Come ti stai preparando per salire sul palco di Sanremo Giovani?

Sto facendo un sacco di prove, essere pronto tecnicamente mi fa stare molto sereno. La penso come una sorta di performance sportiva. Ti devi allenare per cantare bene. Non mi perdonerei il fatto di dire “Cavolo non ho fatto del mio meglio per arrivare lì e cantare nelle migliori condizioni”. Ho allestito una piccola saletta con i miei amici nel teatro dell’oratorio, ci mettiamo lì la sera, faccio le prove all’infinito.


Il tuo brano inizia con una parte recitata in cui ti trovi in un bar di provincia e stai per suonare. Perché hai fatto questa scelta stilistica?

Una volta ho sentito Post Malone che rispondeva alla domanda: “Quando è che esiste la canzone?” e lui dice “Dopo solamente una frase, ma deve essere la frase giusta”. Io sono stra d’accordo con questa cosa, per me ogni canzone per l’artista ha una frase che già dentro di sé ha tutta la canzone. Per me questa frase è appunto “Non sparate sul pianista”. Questa frase è venuta molto spontaneamente e da lì ho detto: “Ce l’abbiamo” anche se non c’era ne un ritornello e neanche sapevo di cosa avrei parlato.

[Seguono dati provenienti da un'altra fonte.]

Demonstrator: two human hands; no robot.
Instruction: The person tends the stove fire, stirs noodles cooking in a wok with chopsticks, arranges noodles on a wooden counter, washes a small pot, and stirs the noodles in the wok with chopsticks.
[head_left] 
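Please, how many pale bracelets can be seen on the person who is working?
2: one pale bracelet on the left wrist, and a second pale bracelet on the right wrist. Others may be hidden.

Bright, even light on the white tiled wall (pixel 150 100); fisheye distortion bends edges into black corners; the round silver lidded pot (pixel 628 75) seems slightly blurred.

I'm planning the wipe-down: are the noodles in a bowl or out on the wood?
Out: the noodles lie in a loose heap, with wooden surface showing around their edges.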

Molto curiosa è la prima parte del videoclip in cui ci sono delle didascalie che spiegano come il muoversi in sincronia possa aumentare la vicinanza e la fiducia reciproca. Come è nata l’idea di far ballare insieme coppie di persone per comunicare al meglio questo messaggio al pubblico?

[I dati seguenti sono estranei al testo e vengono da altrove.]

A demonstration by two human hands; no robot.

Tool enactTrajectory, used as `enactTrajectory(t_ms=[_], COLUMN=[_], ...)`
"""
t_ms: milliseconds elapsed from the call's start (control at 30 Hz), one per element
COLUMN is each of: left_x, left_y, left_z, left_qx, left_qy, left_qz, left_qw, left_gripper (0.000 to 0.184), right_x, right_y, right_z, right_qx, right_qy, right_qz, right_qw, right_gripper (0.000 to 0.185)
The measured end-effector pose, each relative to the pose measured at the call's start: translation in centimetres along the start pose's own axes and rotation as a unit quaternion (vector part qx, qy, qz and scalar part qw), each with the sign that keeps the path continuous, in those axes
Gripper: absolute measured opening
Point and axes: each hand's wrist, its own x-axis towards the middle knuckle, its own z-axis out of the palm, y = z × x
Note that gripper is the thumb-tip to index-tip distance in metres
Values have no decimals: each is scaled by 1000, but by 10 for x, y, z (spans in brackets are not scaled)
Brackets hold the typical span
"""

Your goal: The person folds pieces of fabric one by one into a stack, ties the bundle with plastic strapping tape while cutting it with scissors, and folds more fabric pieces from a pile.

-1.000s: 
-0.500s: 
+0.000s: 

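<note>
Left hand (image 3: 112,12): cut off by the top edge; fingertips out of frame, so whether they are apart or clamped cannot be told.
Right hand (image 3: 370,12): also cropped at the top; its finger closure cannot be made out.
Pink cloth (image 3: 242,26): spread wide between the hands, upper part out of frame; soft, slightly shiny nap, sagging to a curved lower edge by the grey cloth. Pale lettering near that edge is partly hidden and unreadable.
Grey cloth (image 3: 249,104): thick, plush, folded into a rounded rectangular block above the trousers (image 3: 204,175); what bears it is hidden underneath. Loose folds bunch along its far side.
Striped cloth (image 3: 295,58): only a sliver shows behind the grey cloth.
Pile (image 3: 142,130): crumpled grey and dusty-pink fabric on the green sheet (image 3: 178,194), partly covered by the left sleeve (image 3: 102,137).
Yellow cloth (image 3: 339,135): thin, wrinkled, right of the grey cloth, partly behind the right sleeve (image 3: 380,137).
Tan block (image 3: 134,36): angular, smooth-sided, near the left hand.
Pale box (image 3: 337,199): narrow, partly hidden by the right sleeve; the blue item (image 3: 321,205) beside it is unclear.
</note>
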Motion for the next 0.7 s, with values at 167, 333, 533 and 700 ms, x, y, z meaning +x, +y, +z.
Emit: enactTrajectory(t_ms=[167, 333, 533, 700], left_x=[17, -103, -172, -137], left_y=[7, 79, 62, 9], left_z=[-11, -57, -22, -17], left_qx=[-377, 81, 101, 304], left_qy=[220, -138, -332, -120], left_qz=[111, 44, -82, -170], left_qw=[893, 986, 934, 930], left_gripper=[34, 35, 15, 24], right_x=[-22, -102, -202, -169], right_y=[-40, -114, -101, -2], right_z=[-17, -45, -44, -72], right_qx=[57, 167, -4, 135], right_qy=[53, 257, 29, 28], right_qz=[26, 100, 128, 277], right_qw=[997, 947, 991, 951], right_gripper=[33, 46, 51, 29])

Questa è un’idea che mi era venuta perché ho provato a pensare quale fosse una cosa che visivamente a livello di videoclip potesse arricchire l’esperienza dell’ascoltatore. Mi son reso conto che una delle tracce tematiche del brano era proprio il ballare, perché Ullalà ti porta intrinsecamente al valzer del moscerino. Quindi il tema del ballo all’interno del brano è molto presente per come è fatto in sé il brano. Dato che l’altra tematica del brano è quella del crescere e dell’innamorarsi avendo vent’anni, ho pensato di fondere il tutto in un video con persone di tutte le età.


Il tuo non è solo un brano d’amore ma anche un racconto generazionale che mette in luce la fatica di crescere e l’incertezza verso il futuro? Come immagini il tuo domani e cosa speri che accada nel tuo percorso artistico e non?

Io ovviamente spero di riuscire a fare il cantante come lavoro, come professione e come occupazione principale. Però mi dico anche se poi non dovesse essere così, va bene lo stesso. La cosa importante e che davvero misura la qualità della vita di ognuno, non è per forza quali obiettivi raggiungi, ma come vivi quando provi ad arrivare lì. Il mio termometro del “sta andando bene, sta andando male” è fare le cose rimanendo sempre me stesso e circondarmi di persone giuste in ambito personale e lavorativo.